What Employers Need to Know About the Proposed Amendment
What OSHA proposes to change:
Employers with at least 250 in a single establishment would no longer need to electronically file (e-file) 300 and 301 logs (but they would still need to e-file the 300A summary annually). The reason for this change given in the proposed rule is that collection of the 300 and 301 logs “adds uncertain enforcement benefits, while significantly increasing the risk to worker privacy.”
The proposed rule would also add a requirement for employers to submit their employment identification numbers when e-filing 300A summaries to “reduce or eliminate duplicative reporting.”
What OSHA is not changing:
Employers with 20–249 employees in designated industries would still be required to e-file their 300A summaries annually.
The proposed changes make no mention of OSHA’s interpretation that suggests post-accident drug testing and safety incentive programs may be a violation of one or more the following provisions:
29 C.F.R. §1904.35(b)(1)(i) (“You must establish a reasonable procedure for employees to report work-related injuries and illnesses promptly and accurately. A procedure is not reasonable if it would deter or discourage a reasonable employee from accurately reporting a workplace injury or illness.”)
29 C.F.R. §1904.36 (“In addition to § 1904.35, section 11(c) of the OSH Act also prohibits you from discriminating against an employee for reporting a work-related fatality, injury, or illness.”)

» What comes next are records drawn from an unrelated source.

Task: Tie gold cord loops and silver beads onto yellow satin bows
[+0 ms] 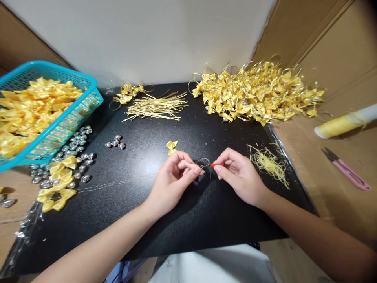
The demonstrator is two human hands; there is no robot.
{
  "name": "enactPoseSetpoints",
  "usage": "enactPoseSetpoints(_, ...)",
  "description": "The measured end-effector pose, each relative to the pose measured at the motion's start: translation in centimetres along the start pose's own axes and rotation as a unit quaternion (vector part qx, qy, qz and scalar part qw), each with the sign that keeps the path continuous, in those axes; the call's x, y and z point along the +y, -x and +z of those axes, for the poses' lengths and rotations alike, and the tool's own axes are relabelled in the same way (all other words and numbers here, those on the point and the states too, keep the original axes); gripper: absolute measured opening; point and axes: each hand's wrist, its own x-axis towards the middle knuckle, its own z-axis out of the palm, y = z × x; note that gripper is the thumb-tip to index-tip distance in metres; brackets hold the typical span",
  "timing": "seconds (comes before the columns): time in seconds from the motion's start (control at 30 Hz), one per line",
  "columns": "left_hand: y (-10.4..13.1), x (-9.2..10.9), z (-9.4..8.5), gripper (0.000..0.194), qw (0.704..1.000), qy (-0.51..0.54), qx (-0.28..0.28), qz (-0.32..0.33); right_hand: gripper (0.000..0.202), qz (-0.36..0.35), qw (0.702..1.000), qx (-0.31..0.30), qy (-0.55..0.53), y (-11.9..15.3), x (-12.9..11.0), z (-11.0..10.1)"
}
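My left hand (179, 177) pinches a thin thread (118, 182) above the middle of the black board. A small loop of the thread stands out past its fingertips. The thread runs left to yellow ribbon flowers (57, 192) lying near silver beads. To the right, my right hand (237, 175) is closed on a small red item (214, 165), with a thin dark line hanging beside it. The two hands are apart. Just behind my left hand lies a small yellow ribbon piece (171, 146).
At the left, a blue basket (59, 124) holds yellow flowers. Gold ties (157, 107) and a large pile of finished-looking yellow flowers (256, 94) lie at the back. Thread scraps (269, 163), pink-handled snips (350, 175) and a yellow roll (341, 125) are on the right.
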Motion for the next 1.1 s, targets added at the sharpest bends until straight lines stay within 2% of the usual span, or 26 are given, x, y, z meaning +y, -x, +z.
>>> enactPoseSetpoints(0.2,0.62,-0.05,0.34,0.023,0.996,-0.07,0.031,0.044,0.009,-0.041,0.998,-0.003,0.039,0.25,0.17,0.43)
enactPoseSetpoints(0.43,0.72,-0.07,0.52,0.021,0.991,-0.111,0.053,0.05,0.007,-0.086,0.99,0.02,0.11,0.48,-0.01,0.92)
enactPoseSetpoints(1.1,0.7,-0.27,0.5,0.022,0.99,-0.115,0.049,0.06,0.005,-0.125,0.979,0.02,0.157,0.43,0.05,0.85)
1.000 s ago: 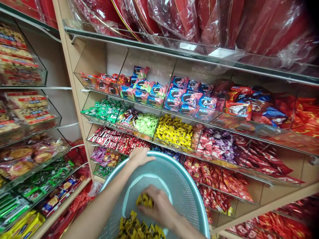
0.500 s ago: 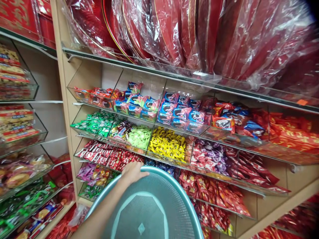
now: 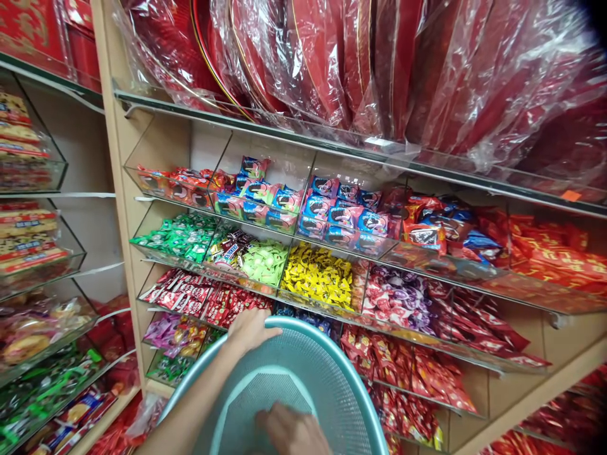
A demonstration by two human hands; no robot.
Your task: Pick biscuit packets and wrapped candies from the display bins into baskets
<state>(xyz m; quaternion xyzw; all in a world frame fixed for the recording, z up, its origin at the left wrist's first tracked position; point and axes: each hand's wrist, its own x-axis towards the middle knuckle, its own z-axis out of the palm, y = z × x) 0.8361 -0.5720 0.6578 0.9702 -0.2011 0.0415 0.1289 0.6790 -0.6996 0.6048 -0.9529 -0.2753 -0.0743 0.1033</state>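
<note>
My left hand (image 3: 247,330) is closed over the far rim of a teal plastic basket (image 3: 327,347) with mesh sides and a flat, lighter ring on its bottom. No goods show in the part of the basket I see. My right hand (image 3: 294,430) is at the lower edge of the view, over the basket's inside. Motion smears its fingers, so I cannot make out their pose. Just beyond the rim, red-wrapped sweets (image 3: 227,306) lie in a clear shelf bin near my left hand. Yellow-wrapped sweets (image 3: 317,275) fill a bin above the basket.
Clear bins hold green-wrapped sweets (image 3: 183,237), blue-and-pink packets (image 3: 341,213), purple-and-white sweets (image 3: 403,300) and red packets (image 3: 408,360). Large red items in plastic wrap (image 3: 322,57) stand on the glass shelf (image 3: 332,140) above. Another shelf of snacks (image 3: 28,234) runs along the left.
My right hand has come into view from below, over the basket. My left hand keeps its hold on the rim, and the view has shifted very slightly.
</note>
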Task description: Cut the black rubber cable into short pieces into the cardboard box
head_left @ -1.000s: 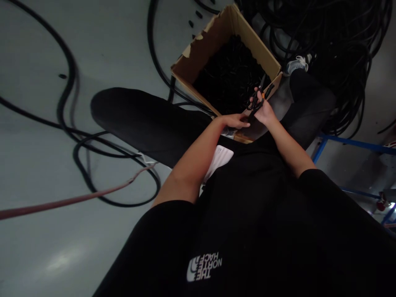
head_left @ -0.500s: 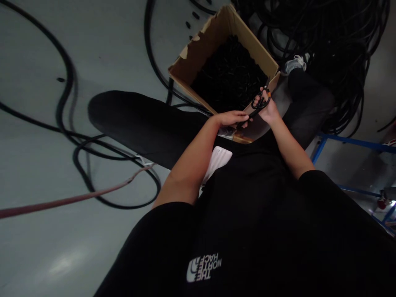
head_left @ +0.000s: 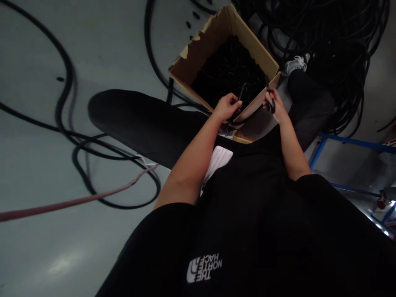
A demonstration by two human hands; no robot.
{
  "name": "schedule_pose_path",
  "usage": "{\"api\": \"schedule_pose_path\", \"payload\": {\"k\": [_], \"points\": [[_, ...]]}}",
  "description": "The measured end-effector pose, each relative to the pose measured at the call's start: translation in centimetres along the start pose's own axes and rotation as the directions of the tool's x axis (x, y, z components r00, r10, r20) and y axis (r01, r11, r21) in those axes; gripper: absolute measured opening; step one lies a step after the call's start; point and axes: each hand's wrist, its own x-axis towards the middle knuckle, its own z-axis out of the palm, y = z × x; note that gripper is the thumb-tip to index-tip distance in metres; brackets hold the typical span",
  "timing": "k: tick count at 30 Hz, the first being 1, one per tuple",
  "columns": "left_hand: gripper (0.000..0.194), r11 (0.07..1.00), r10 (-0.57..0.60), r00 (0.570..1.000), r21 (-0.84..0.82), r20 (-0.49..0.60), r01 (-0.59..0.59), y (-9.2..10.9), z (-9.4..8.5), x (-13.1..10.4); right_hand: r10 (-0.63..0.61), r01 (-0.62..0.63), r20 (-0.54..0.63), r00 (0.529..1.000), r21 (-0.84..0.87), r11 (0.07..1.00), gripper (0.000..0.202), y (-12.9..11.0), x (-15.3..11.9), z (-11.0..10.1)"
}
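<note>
My left hand [head_left: 228, 108] is over the near edge of a cardboard box [head_left: 255, 45], fingers pinched on a short black tube piece [head_left: 243, 90] that points up and away. Many small black pieces [head_left: 221, 72] fill the lower part of the box. At the box's right corner, my right hand [head_left: 279, 108] is closed around scissors [head_left: 272, 103] with dark handles and an orange part; their blades point away from me. A longer black tube [head_left: 247, 120] curves along the near right side of the box, below my left hand; its end is hidden.
A large heap of coiled black tubing [head_left: 324, 37] lies at the upper right. Loose black hose [head_left: 69, 82] and a reddish hose [head_left: 77, 201] run across the floor at left. A pale ridged object [head_left: 218, 161] lies by my lap. A blue metal frame [head_left: 355, 142] stands at right.
My left hand has moved up over the box with the short tube piece. My right hand with the scissors has shifted slightly right and down, apart from the left.
</note>
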Motion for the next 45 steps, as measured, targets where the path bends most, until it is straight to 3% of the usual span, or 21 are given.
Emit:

OSHA made no attempt to walk back its interpretation that Part 1904.36 allows the agency to issue citations for employee whistleblower discrimination or retaliation without a complainant and without regard for Section 11(c)’s requirement that whistleblower complaints be filed by a complainant within 30 days of an adverse action.
The proposed rules simplify e-filing for establishments with at least 250 employees. Unfortunately, however, OSHA’s failure to propose changes to the interpretation of the remaining rules means that employers with post-accident drug testing programs and safety incentive programs may be at risk. Many regional and area offices will likely continue the status quo with respect to those areas, at least until an assistant secretary is in place.
The agency’s failure to address its earlier controversial interpretations also leaves unclear the status of pending litigation challenging these aspects of the electronic recordkeeping rule. Not long after OSHA published its 2016 amendments, industry groups filed two lawsuits in federal courts in Dallas and Oklahoma City, seeking, among other things, to overturn 29 C.F.R. §§1910.35(b)(1)(i) and 1904.36. These suits were stayed or administratively closed in 2017 after OSHA announced its intention to modify its electronic recordkeeping regulations. The NPRM fails to address several of the issues raised by industry groups in those lawsuits. One or both lawsuits may resume litigation in the near future.
Comments on the proposed rule are due by September 28, 2018.